Mit gerade mal 31 Jahren wagte es die Autorin dem geneigten Leser eine 1280-seitige und gut 100 Jahre umfassende Geschichte aus Georgien vorzulegen. Eine logistsiche Herausforderung in Raum und Zeit. Aber ach, nicht so zögerlich, schnell noch gegockelt, wo Georgien überhaupt liegt und dann frisch ans Werk. Am besten noch mit einer heißen Schokolade, nicht nur der Jahreszeit sondern auch dem Geschehen im Buch geschuldet!
Denn die Familiengeschichte wird von einem Schokoladenfabrikanten begründet, was mich daran erinnert, dass man sich den Schutzumschlag aufgeklappt neben das Buch legen sollte. Der darauf abgebildete Stammbaum der Familie mit den fettgedruckten Hauptpersonen, deren Namen die acht Titel der Bücher/Leben sind, hilft bei der Einordnung der Verwandschaftverhältnisse.
Der Ur-Urgroßvater lebte noch in einem warmen, sonnigen Land am Schwarzen Meer, mit aufstrebenden Zielen und Plänen für ganz Europa, während schon die dunklen Wolken der russischen Vorherrschaft am Horizont zu erkennen waren und Georgien schließlich für 70 Jahre in die Sowjetische Union einverleibt wurde.
Die Familie Jaschi gerät in diesen Strudel der politischen Machtkämpfe, opfert ihre Männer, mal auf der einen, aber auch auf der anderen Seite.
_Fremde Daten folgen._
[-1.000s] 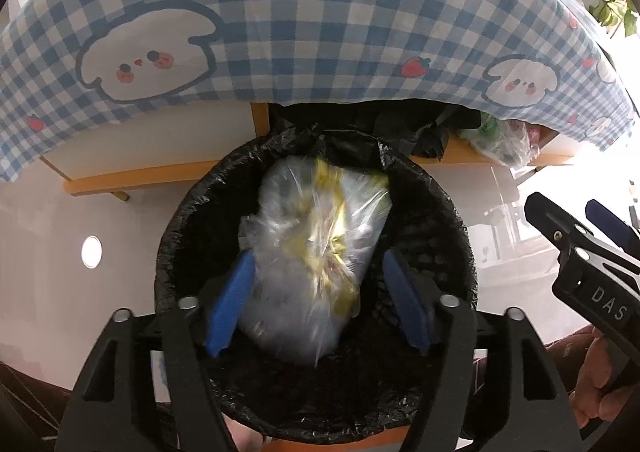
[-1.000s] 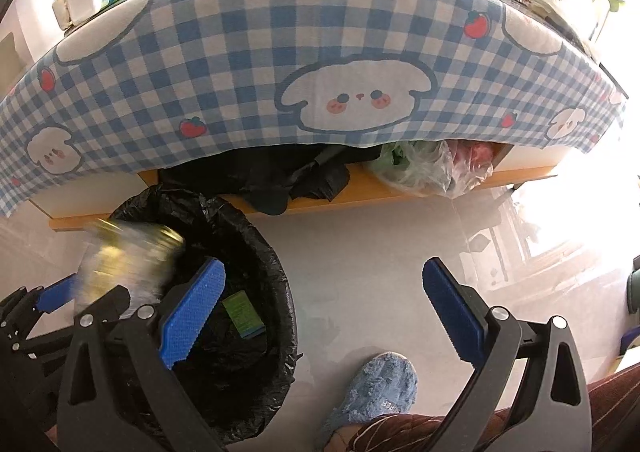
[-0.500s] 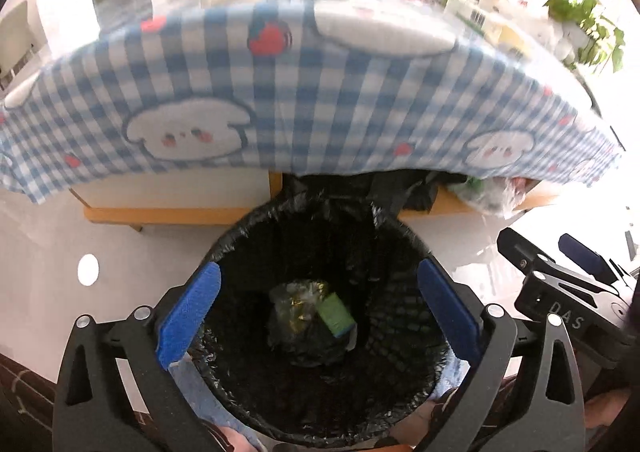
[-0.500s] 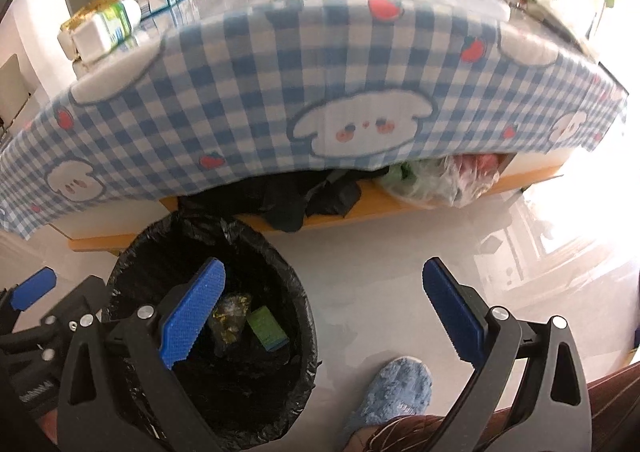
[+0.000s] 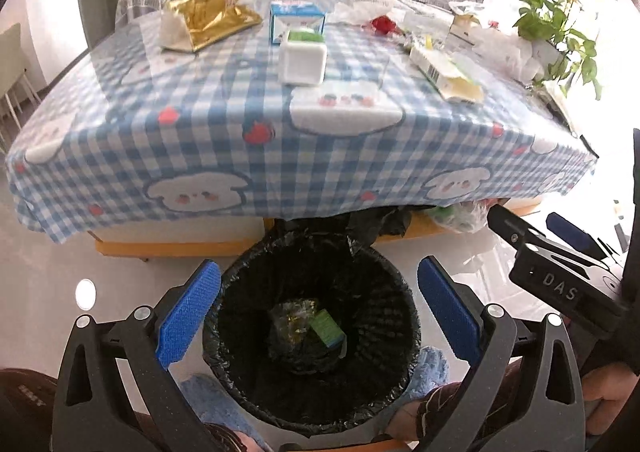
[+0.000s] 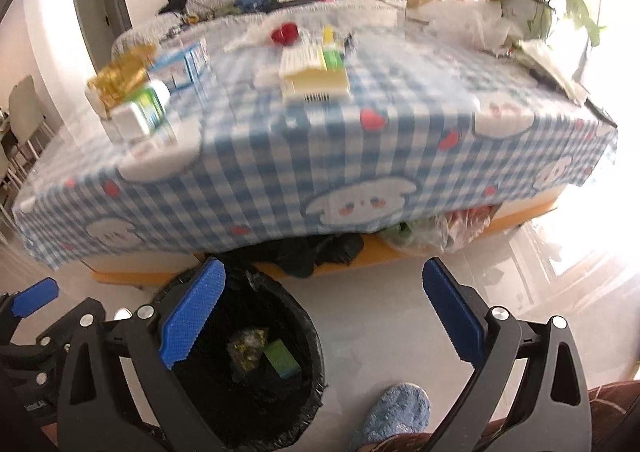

Die Hauptgeschichte aber ist den Frauen dieser Familie gewidmet, starken, unabhängigen Frauen, die aufbegehren, aber auch sanften, nachgiebigen Frauen, die zusammenhalten, Trost spenden, ihren Männern treu ergeben sind. Alle versuchen in diesem Patriarchat ihr Fleckchen Glück, oder einfach nur Ruhe zu finden, sind aber fortwährend der Gewalt und dem Willen ihrer Väter, Brüder und Ehemännern ausgeliefert. Freiheit und Selbstbestimmung bedeuten dann auch gleich Verbannung und Ächtung.
Kämpfe, Demonstrationen, Enteignungen, Flucht, all das macht dieses doch recht umfangreiche Buch zu einem wahrhaft spannenden Schmöker und man ist den Figuren ergeben, möchte wissen, wie es mit ihnen weitergeht, ob sie sich finden und vor allem, warum Brilka diese Geschichte erzählt wird. Sie ist die jüngste in der Kette der Frauen, die ihre Freiheit, ihre Ideen zu verwirklichen suchen und mit einer Tasse heißer Schokolade aus dem geheimen Familienrezept den Trost suchen, aber auch das Schicksal herausfordern.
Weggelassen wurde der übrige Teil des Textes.